People are frequently presented with choices in the economic world that have moral and ethical ramifications. Individuals can differ substantially in how they approach these decisions and how they perceive how they will affect society.
Some of these choices include whether or not to buy products created in factories that abuse their employees, how much money should be spent on aiding people in other nations, and whether or not it is moral to run deceptive or misleading advertisements in order to attract customers. In this article, we’ll look at the importance of economic ethics and how it relates to the rest of the world.
Numerous schools of thought have been referred to as ethical economics. It refers to what is generally known as political economy in the broadest sense. Political economy examines how people and communities distribute resources to meet their needs and desires. Production, consumption, commerce, distribution, and economic expansion are all addressed. It also covers topics like poverty (welfare), international trade and finance (exchange rates), and government policy (taxation).
There are several reasons why economic ethics matters. The most obvious is that unethical economic practices hurt society and can undermine prosperity by hurting people and damaging human relationships. But there’s another reason: ethical economics may be good for business. Companies with strong corporate social responsibility (CSR) records often outperform their competitors regarding profitability, productivity, and efficiency.
That makes sense if you think about it—people are more likely to buy from a company they trust, and we tend to trust companies that act ethically. Companies that treat employees well also experience lower turnover rates, saving money on recruitment and training costs. And consumers who believe companies treat them fairly spend more money on those products than those who don’t feel respected.
Before deciding if a specific economic practice is ethical, you must first understand what economics is. In simplest terms, economics describes what happens when people use limited resources to fulfill unlimited wants. The challenge for an economist is to find out how best to allocate those resources so that everyone gets as much as possible of what they want.
Economists call these practices efficient and inefficient because they help us make better decisions about how we spend our money. If something is more efficient, it uses fewer resources to produce more output. If something is less efficient, it uses more resources to produce less output.
What is the Principle of Ethics in Economic Life?

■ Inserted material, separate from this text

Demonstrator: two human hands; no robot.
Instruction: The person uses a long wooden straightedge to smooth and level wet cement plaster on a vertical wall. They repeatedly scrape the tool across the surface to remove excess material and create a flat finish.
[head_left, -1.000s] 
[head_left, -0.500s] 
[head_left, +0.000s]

The principle of ethics in economic life is an ethical framework used by individuals when making economic decisions. In an economic system based on ethical principles, it would be impossible to steal from one another or lie to each other to get ahead. It would also mean that we have a responsibility to ensure everyone has access to goods and services necessary for survival and quality of life.
An economic system with ethical values at its core can better meet human needs and achieve goals such as full employment, sustainable development, and social justice. Ethics in economic life is about how people treat each other and how they respect their fellow human beings.
Economics can teach us about ethics in several ways. One example is that by studying economics, you begin to notice how people respond to incentives and how these incentives change their behavior and decisions. A second way that economics teaches us about ethics is through historical examples.
You may have heard about Adam Smith’s invisible hand or his self-interest argument. It might seem like a stretch to connect such an abstract concept with everyday life, but there are many real-world examples where we see people acting according to their own self-interest. The third way that economics teaches us about ethics is by helping us understand our choices better. Many times, we make decisions based on what seems most convenient at that moment.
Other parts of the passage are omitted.